The set was made ready, the actors and crew taking their places waiting for cue where the clapperboard hit and the words ‘Lights, camera, action’ was said. But there was complete silence, no words uttered. The Silent era was indeed a smashing yet transitory presence in the history of cinema, now leaving us craving a piece of it. In a time where synchronised recorded sounds were out of reach, the ‘Silent era’ came to be, with the first ever narrative film, ‘The Great Train Robbery’ in the early 90s being a silent one. Before the introduction of full-length feature silent films, earlier films were as short as one reel which included ‘The horse in motion’ and Louis Le Prince’s ‘Roundhay Garden scene’ which were less than a minute. It was not before the early 1900s when iconic filmmakers like Sergei Eisenstein from Russia and D.W Griffith from the U.S, started putting together movies using cuts and montages. “Silent movies are really how the language of cinema develops. In a way, it is the purest form of cinema. Since there was no dialogue, everything that they had to do, they had to show.
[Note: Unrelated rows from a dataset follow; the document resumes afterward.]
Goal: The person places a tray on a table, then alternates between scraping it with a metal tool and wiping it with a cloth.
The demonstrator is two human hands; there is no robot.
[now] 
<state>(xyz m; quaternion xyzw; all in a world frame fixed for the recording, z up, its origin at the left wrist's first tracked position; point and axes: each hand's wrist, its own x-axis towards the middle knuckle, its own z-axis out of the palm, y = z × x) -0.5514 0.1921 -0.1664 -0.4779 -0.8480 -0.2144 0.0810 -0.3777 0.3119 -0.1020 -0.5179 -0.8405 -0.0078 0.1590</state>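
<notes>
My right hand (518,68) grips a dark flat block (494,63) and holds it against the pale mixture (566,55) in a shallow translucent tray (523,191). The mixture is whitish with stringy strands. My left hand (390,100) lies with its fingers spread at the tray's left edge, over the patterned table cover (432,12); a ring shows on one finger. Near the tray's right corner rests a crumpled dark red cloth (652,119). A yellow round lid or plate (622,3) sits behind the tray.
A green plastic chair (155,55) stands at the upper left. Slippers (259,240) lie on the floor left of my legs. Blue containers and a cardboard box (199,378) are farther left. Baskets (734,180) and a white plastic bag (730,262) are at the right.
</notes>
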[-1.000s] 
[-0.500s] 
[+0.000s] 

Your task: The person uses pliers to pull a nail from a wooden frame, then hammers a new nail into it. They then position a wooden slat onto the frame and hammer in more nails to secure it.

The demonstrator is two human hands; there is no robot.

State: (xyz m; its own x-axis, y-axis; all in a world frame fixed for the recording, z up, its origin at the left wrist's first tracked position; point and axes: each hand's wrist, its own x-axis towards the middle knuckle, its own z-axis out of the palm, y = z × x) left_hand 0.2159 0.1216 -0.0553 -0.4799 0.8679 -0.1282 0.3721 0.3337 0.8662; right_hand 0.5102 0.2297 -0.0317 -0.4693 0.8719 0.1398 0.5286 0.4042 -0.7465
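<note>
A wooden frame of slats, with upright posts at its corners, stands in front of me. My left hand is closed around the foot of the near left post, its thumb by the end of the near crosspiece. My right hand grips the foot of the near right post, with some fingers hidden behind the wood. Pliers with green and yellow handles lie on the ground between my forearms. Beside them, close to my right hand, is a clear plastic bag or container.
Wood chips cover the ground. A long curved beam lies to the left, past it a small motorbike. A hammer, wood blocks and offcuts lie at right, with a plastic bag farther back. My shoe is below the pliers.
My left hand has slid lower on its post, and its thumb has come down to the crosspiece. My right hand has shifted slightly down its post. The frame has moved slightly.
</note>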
A lot of the subtle touches that we notice in our non-dialogue oriented movies nowadays have their roots in silent cinema,” says acclaimed film critic Baradwaj Rangan. Once the ‘Magic lantern’ came into existence, revolutionising cinema, there was a huge problem to produce recorded sound, until the first talkie ‘The Jazz Singer’ in 1927 after the discovery of Vitaphone system and Audion amplifier tube. “Though they were technically laid back, some of the very basic shots like zooming and pulling back, were used to its highest potency to bring life to its characters. One of the most celebrated scenes of the movie Battleship Potemkin, ‘the Odessa steps sequence’ is considered to be one of the most accurately edited scenes in cinema,” reminisces Baradwaj Rangan. Though the era was a high sailing one in celluloid of the past, it stopped once the talkies came about. “What we consume as art changes over time.
A silent film is almost synonymous with a black and white movie. Even today if you tell a common man to see a B&W movie, he would hesitate,” says Baradwaj Rangan. “Moreover the technique is old fashioned. You’d rather watch a movie which is a much suited variation to your attention gap,” he smiles. Though there were intertitles (printed text explaining parts of the movie, replacing dialogues) and mime cards, it could be seen giving out a redundant vibe for the younger audience. “Also silent movies depended so much on melodramatic acting. If there is a scene where the actor has to cry, he has to wail his heart out, flail his arms, to show his emotion in a silent movie as he has no words. That might not go well among the present audience,” continues Baradwaj Rangan.
The emergence of cinema in any language is in the form of silent movies and that came to India, through Pundalik, a mythological silent film way back in the 1900s, while Nataraja Mudaliar’s Keechaka Vadham was South India’s first feature film. Some of the prominent filmmakers of the era includes Devika Rani and V. Shantharam who indulged in riveting socially themed movies based on women emancipation. Though there have been certain silent movies in the recent past, it is big question whether the art would ever be back for real. “Movies like The Artist and Pushpaka Vimaana are not novelties, but rather gimmicks. It was silent cinema but done in the present generation style so that even the modern audience could enjoy it. It is not done the way ancient silent movies are made,” explains Baradwaj Rangan. “. I don’t see a revolution happening where the silent movies make a comeback simply because the audience has changed,” the film critic continues. One of the other reasons behind the demise of the art is that not a lot of silent films are even preserved well enough for people to even assess them. Almost half the movies are lost and the remaining are jerky in quality, poorly conserved. Unlike literature which is thousands and thousands of years old, cinema celebrated its century only two years back. Thus every iconic moment in cinema, is volatile and ever-changing. “The 1940s was a time when Film noirs and musicals were highly celebrated with around ten movies from the genre releasing every year. But towards the mid-fifties, the craze had faded. That is the same with silent movies or any celluloid technique for that matter. It keeps growing,” Baradwaj Rangan said.